Output only the lines from the one holding "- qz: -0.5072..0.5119" to the end of the data below, please, copied exactly.

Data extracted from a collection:
++++

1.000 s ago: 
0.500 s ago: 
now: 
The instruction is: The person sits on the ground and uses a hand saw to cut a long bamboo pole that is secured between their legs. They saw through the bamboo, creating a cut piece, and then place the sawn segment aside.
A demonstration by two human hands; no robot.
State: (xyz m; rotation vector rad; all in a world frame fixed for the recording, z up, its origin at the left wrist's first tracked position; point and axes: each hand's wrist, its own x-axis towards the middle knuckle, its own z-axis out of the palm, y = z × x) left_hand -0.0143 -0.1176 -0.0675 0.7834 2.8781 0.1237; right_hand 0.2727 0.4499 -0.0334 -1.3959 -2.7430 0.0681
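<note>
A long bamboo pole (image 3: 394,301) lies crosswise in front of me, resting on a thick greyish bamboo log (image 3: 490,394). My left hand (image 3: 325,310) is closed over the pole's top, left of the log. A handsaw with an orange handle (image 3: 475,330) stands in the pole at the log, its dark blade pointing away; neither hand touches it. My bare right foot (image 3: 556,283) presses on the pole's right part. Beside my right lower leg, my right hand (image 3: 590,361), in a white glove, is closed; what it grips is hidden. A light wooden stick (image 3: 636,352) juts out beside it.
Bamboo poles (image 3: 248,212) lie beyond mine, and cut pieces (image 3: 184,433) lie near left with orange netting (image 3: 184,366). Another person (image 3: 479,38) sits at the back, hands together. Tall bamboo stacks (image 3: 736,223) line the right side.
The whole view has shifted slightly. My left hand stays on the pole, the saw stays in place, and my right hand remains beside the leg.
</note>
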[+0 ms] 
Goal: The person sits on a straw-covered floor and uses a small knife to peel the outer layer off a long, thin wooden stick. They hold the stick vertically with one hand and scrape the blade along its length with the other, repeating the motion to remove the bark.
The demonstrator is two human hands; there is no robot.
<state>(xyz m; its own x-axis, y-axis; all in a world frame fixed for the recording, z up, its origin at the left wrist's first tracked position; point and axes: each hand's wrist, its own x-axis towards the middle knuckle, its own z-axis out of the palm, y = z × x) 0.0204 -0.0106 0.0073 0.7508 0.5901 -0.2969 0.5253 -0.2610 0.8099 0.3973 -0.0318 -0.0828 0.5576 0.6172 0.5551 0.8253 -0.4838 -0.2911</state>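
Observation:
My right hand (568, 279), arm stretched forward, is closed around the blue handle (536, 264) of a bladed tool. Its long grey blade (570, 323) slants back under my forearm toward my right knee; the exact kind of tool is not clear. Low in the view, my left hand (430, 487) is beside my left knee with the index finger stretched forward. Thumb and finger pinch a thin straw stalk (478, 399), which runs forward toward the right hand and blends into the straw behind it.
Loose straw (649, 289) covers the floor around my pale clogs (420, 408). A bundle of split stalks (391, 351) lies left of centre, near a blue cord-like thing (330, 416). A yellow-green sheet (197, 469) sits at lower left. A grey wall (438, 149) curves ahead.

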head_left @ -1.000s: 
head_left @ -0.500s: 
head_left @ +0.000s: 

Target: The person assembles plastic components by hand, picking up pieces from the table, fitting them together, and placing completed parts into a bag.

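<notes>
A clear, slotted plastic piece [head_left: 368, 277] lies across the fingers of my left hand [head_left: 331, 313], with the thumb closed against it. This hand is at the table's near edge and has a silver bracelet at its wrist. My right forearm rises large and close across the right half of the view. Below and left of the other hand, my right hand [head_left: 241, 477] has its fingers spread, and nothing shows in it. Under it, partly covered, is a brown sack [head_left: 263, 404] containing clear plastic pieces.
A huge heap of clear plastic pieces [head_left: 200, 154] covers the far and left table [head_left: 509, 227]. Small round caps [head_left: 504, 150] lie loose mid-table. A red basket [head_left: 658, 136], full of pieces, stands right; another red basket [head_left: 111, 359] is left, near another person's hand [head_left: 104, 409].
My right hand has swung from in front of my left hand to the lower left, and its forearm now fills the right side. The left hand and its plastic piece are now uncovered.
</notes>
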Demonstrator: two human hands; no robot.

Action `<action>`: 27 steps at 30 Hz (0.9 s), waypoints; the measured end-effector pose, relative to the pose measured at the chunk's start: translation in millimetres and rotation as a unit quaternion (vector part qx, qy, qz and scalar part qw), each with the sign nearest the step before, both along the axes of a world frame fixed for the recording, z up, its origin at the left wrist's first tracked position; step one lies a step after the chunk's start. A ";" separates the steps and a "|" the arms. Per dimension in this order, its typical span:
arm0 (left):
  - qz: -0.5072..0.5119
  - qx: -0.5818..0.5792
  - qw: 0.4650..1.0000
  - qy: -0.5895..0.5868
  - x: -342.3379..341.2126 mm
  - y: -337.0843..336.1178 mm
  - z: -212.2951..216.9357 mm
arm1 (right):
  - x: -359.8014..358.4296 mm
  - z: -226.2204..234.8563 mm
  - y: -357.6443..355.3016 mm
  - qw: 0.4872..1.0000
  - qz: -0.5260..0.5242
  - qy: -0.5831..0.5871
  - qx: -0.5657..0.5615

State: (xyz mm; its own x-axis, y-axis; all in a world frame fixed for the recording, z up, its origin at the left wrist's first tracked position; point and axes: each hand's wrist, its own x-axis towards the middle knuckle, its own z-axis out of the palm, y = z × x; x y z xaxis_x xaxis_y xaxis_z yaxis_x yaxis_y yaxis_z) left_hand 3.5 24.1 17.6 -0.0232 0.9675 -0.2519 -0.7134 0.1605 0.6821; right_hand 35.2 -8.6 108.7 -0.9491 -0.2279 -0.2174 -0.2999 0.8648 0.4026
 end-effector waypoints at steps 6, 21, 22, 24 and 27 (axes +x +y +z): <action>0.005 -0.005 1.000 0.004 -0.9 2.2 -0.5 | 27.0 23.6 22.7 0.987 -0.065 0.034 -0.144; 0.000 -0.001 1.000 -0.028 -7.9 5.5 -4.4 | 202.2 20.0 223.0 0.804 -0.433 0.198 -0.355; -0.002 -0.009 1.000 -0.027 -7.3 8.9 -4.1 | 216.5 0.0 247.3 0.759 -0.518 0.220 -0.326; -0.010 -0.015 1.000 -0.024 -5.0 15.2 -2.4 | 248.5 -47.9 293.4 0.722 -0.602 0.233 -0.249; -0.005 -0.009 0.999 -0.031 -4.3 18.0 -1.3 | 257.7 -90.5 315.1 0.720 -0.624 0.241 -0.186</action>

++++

WRITTEN REPLY —
  - qz: -0.5072..0.5119
  - qx: -0.5818..0.5792
  - qw: 0.4650..1.0000
  - qy: -0.5895..0.5868
  - x: -342.3379..341.2126 mm
  - y: -337.0843..336.1178 mm
  - z: -212.2951..216.9357 mm
arm1 (right):
  - x: -359.8014..358.4296 mm
  - z: -226.2204..234.8563 mm
  - y: -357.6443..355.3016 mm
  - qw: 0.4872..1.0000
  - qz: -0.5260..0.5242
  - qy: -0.5831..0.5871
  - qx: -0.5657..0.5615

State: (xyz mm; its own x-axis, y-axis; all in a world frame fixed for the recording, z up, its origin at the left wrist's first tracked position; point and axes: each hand's wrist, its own x-axis towards the middle knuckle, its own z-axis out of the palm, y = z × x; x y z xaxis_x xaxis_y xaxis_z yaxis_x yaxis_y yaxis_z) left_hand 3.5 24.1 17.6 -0.0232 0.9675 -0.2519 -0.7134 0.1605 0.6821; right_hand 35.2 -8.6 108.7 -0.9491 -0.2279 -0.2174 -0.2999 0.8648 0.4026
 end-effector waypoints at steps 6, 21, 22, 24 and 27 (axes +x +y +z): <action>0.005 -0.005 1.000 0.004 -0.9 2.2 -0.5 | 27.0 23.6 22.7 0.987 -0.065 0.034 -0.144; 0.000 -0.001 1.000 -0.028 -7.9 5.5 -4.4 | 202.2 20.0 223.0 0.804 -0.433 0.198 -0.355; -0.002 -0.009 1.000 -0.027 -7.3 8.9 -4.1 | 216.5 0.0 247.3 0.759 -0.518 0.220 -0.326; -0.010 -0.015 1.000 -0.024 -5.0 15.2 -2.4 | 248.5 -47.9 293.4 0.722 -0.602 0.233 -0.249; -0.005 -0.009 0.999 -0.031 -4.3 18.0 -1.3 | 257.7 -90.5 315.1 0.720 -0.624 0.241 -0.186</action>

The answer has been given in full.